Given information —

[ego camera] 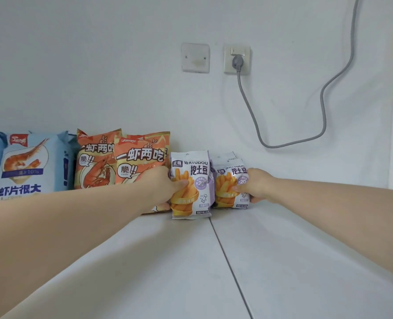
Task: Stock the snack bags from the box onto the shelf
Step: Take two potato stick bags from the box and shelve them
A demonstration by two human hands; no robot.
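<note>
Shelf (214, 261), white. Left hand (161, 183) grips left fries bag (197, 192) by its left edge; right hand (256, 184) pinches right fries bag (227, 189) by its right edge. Both bags upright, touching; left one nearer. Orange prawn bags (140, 157) stand beyond, leftward.

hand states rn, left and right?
Left hand: grips the left fries bag, thumb on its front.
Right hand: grips the right fries bag.

white shelf (283, 261) | blue shrimp bags (27, 166) | orange bags (140, 157) | purple fries bags (191, 203)
</note>
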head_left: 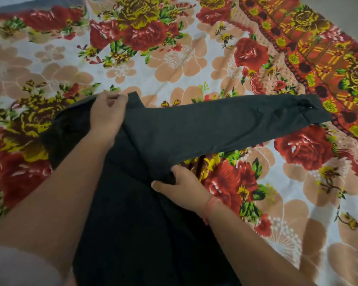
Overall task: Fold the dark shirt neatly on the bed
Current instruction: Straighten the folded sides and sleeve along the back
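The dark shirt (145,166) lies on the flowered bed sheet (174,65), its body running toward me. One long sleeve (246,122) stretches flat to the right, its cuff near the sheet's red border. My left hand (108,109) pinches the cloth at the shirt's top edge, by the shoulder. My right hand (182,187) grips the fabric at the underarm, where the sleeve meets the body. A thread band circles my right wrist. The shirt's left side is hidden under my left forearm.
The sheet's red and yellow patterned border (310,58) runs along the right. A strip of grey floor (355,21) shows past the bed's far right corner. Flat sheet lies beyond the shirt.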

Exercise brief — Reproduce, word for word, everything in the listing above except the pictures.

Problem solution —
[ego camera] 
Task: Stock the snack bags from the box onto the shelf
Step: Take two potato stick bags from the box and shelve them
A demonstration by two human hands; no robot.
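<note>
Shelf (214, 261), white. Left hand (161, 183) grips left fries bag (197, 192) by its left edge; right hand (256, 184) pinches right fries bag (227, 189) by its right edge. Both bags upright, touching; left one nearer. Orange prawn bags (140, 157) stand beyond, leftward.

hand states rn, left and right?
Left hand: grips the left fries bag, thumb on its front.
Right hand: grips the right fries bag.

white shelf (283, 261) | blue shrimp bags (27, 166) | orange bags (140, 157) | purple fries bags (191, 203)
</note>
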head_left: 
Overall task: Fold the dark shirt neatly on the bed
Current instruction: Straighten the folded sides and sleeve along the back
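The dark shirt (145,166) lies on the flowered bed sheet (174,65), its body running toward me. One long sleeve (246,122) stretches flat to the right, its cuff near the sheet's red border. My left hand (108,109) pinches the cloth at the shirt's top edge, by the shoulder. My right hand (182,187) grips the fabric at the underarm, where the sleeve meets the body. A thread band circles my right wrist. The shirt's left side is hidden under my left forearm.
The sheet's red and yellow patterned border (310,58) runs along the right. A strip of grey floor (355,21) shows past the bed's far right corner. Flat sheet lies beyond the shirt.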

This completes the output.